━━ Source data ━━
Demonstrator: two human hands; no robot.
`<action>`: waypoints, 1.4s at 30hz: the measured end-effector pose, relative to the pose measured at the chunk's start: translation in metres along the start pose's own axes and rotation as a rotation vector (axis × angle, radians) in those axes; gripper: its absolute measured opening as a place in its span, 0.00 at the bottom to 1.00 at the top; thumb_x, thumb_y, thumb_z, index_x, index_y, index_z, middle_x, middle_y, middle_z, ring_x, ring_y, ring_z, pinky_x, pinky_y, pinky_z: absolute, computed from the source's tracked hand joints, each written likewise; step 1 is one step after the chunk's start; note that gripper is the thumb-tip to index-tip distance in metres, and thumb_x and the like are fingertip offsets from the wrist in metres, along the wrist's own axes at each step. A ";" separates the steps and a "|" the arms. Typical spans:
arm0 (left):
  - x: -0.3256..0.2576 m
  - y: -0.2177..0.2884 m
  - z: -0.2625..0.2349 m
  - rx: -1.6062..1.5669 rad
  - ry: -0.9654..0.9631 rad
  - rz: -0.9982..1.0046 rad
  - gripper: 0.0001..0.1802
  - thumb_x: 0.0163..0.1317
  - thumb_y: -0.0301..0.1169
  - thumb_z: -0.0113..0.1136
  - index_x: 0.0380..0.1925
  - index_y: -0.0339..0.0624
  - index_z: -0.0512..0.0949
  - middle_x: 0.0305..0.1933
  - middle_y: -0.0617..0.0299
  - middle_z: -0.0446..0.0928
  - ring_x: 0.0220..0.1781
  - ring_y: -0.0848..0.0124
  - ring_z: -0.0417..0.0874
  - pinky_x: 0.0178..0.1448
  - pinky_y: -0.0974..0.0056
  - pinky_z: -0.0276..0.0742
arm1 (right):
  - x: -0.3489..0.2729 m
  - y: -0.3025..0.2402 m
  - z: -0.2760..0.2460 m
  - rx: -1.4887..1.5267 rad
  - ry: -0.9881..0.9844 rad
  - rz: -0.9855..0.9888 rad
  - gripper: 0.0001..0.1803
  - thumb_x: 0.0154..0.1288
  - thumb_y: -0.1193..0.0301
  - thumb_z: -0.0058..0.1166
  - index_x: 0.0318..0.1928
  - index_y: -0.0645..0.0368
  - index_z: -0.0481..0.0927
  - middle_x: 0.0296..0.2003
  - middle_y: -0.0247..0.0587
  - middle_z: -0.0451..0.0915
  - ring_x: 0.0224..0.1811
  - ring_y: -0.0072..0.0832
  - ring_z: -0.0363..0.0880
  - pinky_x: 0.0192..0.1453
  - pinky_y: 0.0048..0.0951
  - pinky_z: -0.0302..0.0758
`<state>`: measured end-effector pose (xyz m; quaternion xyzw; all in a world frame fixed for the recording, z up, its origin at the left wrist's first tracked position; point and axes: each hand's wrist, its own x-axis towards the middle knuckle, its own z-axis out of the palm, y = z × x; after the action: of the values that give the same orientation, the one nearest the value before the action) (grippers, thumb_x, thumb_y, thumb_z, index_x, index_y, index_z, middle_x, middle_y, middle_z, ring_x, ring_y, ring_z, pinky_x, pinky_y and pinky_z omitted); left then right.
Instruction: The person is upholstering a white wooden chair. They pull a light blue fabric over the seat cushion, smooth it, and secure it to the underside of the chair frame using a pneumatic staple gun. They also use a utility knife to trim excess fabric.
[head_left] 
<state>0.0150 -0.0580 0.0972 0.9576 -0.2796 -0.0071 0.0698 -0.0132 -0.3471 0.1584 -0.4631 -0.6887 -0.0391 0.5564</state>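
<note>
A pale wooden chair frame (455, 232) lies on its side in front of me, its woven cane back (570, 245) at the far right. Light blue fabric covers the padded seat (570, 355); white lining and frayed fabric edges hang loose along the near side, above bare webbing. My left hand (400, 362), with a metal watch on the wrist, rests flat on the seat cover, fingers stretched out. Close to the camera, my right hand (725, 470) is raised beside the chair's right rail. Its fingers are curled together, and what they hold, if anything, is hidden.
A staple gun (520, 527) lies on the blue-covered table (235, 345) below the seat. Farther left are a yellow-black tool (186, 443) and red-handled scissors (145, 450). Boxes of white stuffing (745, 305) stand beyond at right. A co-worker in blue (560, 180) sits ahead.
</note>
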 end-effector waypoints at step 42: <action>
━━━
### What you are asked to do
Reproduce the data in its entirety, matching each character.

### Task output
Demonstrator: two human hands; no robot.
`<action>`: waypoints, 1.4s at 30hz: the measured end-effector pose, relative to the pose measured at the chunk's start: translation in metres along the start pose's own axes and rotation as a rotation vector (axis × angle, radians) in those axes; gripper: its absolute measured opening as a place in its span, 0.00 at the bottom to 1.00 at the top; thumb_x, thumb_y, thumb_z, index_x, index_y, index_z, middle_x, middle_y, middle_z, ring_x, ring_y, ring_z, pinky_x, pinky_y, pinky_z: absolute, computed from the source's tracked hand joints, each written likewise; step 1 is one step after the chunk's start; note that gripper is the thumb-tip to index-tip distance in metres, and thumb_x and the like are fingertip offsets from the wrist in metres, along the wrist's own axes at each step. A ";" separates the steps and a "|" the arms. Typical spans:
arm0 (left):
  - x: -0.3256..0.2576 m
  - y: -0.2177..0.2884 m
  - z: -0.2625..0.2349 m
  - rx: -1.6062..1.5669 rad
  - ry: -0.9654..0.9631 rad
  - rz: -0.9982..1.0046 rad
  - gripper: 0.0001..0.1802
  - thumb_x: 0.0163..0.1317
  - thumb_y: -0.0301..0.1169
  - thumb_z: -0.0113..0.1136
  - index_x: 0.0380..0.1925
  - index_y: -0.0339..0.0624
  - index_z: -0.0512..0.0949
  - middle_x: 0.0305..0.1933
  - middle_y: -0.0617..0.0299
  - middle_z: -0.0446..0.0928
  - ring_x: 0.0220..0.1781
  - ring_y: -0.0848..0.0124
  - ring_z: -0.0417..0.0874
  - pinky_x: 0.0178..0.1448
  - pinky_y: -0.0974..0.0056
  - pinky_z: -0.0276..0.0742
arm1 (right):
  - x: -0.3489..0.2729 m
  - y: -0.3025..0.2402 m
  - z: -0.2760..0.2460 m
  - rx: -1.4887..1.5267 rad
  - ry: -0.9881..0.9844 rad
  - rz: -0.9855..0.9888 rad
  - gripper: 0.0001..0.1803
  - thumb_x: 0.0154..0.1288
  - thumb_y: -0.1193..0.0301
  - thumb_z: -0.0058..0.1166
  - index_x: 0.0318..0.1928
  - index_y: -0.0645..0.0368
  - index_z: -0.0481..0.0927
  - middle_x: 0.0296..0.2003
  - middle_y: -0.0247..0.0587
  - middle_z: -0.0451..0.0915
  - ring_x: 0.0224..0.1811
  - ring_y: -0.0072..0.0832
  - ring_z: -0.0363..0.0880
  - pinky_x: 0.0192..0.1453
  - pinky_y: 0.0048..0.0951
  - pinky_z: -0.0302..0.0758
`<state>`: measured end-effector pose (xyz m; quaternion xyzw; all in a world frame fixed for the recording, z up, its origin at the left wrist's first tracked position; point and axes: each hand's wrist, its own x-axis towards the middle knuckle, its own z-axis out of the palm, y = z × x; after the action: of the values that give the same orientation, the one nearest the value before the action) (grippers, thumb_x, thumb_y, thumb_z, index_x, index_y, index_z, middle_x, middle_y, middle_z, ring_x, ring_y, ring_z, pinky_x, pinky_y and pinky_z omitted); left then right.
Instruction: The person is upholstering a white wooden chair. They pull a light blue fabric over the seat cushion, smooth it, and secure it to the underside of the chair frame using a pneumatic staple gun. They also use a utility knife to trim excess fabric.
[head_left] 
<state>0.0150 -0.0580 0.0972 0.9576 -0.2796 -0.0071 0.0698 -0.0132 -0.3471 0.1584 -0.4631 -0.6887 -0.0391 0.5564</state>
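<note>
A pale wooden chair frame (455, 232) lies on its side in front of me, its woven cane back (570, 245) at the far right. Light blue fabric covers the padded seat (570, 355); white lining and frayed fabric edges hang loose along the near side, above bare webbing. My left hand (400, 362), with a metal watch on the wrist, rests flat on the seat cover, fingers stretched out. Close to the camera, my right hand (725, 470) is raised beside the chair's right rail. Its fingers are curled together, and what they hold, if anything, is hidden.
A staple gun (520, 527) lies on the blue-covered table (235, 345) below the seat. Farther left are a yellow-black tool (186, 443) and red-handled scissors (145, 450). Boxes of white stuffing (745, 305) stand beyond at right. A co-worker in blue (560, 180) sits ahead.
</note>
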 end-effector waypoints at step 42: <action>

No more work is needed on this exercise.